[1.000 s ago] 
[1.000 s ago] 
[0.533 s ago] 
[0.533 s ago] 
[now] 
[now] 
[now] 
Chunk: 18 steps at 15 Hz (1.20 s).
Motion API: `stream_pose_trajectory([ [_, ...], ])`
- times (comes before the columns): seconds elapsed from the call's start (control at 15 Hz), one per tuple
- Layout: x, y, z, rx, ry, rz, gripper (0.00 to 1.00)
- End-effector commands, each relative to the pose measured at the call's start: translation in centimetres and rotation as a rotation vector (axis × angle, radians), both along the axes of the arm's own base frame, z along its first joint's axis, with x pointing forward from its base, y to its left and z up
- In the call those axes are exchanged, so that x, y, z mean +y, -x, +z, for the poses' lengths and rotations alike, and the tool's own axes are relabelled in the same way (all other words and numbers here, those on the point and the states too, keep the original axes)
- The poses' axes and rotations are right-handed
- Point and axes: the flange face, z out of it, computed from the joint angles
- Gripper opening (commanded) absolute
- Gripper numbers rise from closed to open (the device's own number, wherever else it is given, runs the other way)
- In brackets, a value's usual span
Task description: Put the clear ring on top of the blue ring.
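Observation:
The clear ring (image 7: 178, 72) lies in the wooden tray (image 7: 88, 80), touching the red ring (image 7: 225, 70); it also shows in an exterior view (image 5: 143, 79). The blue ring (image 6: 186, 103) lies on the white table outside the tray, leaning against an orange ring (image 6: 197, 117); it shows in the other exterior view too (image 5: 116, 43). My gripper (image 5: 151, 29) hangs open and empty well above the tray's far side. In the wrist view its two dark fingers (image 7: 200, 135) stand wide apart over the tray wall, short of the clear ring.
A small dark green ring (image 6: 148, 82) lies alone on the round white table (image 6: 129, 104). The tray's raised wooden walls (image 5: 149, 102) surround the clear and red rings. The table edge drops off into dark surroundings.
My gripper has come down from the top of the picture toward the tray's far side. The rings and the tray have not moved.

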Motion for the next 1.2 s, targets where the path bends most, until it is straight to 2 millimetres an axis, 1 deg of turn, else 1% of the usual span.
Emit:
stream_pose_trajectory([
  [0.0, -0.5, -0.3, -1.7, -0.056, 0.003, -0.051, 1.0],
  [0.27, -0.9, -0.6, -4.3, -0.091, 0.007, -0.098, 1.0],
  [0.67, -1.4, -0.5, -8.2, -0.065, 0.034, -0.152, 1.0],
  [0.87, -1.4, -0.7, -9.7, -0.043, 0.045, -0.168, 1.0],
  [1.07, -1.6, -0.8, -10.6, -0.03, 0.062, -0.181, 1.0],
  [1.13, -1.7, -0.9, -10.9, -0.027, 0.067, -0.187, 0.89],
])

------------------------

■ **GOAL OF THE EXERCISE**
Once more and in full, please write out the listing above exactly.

■ **EXERCISE SOLUTION**
[1.000 s ago] 
[1.000 s ago] 
[0.533 s ago] 
[0.533 s ago] 
[now] 
[now] 
[now] 
Chunk: 18 steps at 15 Hz (1.20 s).
Motion API: `stream_pose_trajectory([ [_, ...], ])`
- times (comes before the columns): seconds elapsed from the call's start (control at 15 Hz), one per tuple
- Layout: x, y, z, rx, ry, rz, gripper (0.00 to 1.00)
- End-effector commands, each relative to the pose measured at the call's start: translation in centimetres and rotation as a rotation vector (axis × angle, radians), both along the axes of the arm's own base frame, z along its first joint's axis, with x pointing forward from its base, y to its left and z up
- In the call those axes are exchanged, so that x, y, z mean +y, -x, +z, for the poses' lengths and rotations alike, and the tool's own axes are relabelled in the same way (all other words and numbers here, those on the point and the states too, keep the original axes)
- The poses' axes and rotations are right-handed
- Point and axes: the flange face, z out of it, computed from the joint angles
- Gripper opening (commanded) absolute
- Gripper numbers rise from closed to open (the device's own number, wherever else it is given, runs the other way)
- In brackets, a value's usual span
Task description: Put the clear ring on top of the blue ring.
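Observation:
The clear ring (image 7: 178, 72) lies in the wooden tray (image 7: 88, 80), touching the red ring (image 7: 225, 70); it also shows in an exterior view (image 5: 143, 79). The blue ring (image 6: 186, 103) lies on the white table outside the tray, leaning against an orange ring (image 6: 197, 117); it shows in the other exterior view too (image 5: 116, 43). My gripper (image 5: 151, 29) hangs open and empty well above the tray's far side. In the wrist view its two dark fingers (image 7: 200, 135) stand wide apart over the tray wall, short of the clear ring.
A small dark green ring (image 6: 148, 82) lies alone on the round white table (image 6: 129, 104). The tray's raised wooden walls (image 5: 149, 102) surround the clear and red rings. The table edge drops off into dark surroundings.
My gripper has come down from the top of the picture toward the tray's far side. The rings and the tray have not moved.
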
Motion for the next 1.2 s, targets where the path bends most, until it is straight to 2 millimetres an axis, 1 deg of turn, else 1% of the usual span.
Emit:
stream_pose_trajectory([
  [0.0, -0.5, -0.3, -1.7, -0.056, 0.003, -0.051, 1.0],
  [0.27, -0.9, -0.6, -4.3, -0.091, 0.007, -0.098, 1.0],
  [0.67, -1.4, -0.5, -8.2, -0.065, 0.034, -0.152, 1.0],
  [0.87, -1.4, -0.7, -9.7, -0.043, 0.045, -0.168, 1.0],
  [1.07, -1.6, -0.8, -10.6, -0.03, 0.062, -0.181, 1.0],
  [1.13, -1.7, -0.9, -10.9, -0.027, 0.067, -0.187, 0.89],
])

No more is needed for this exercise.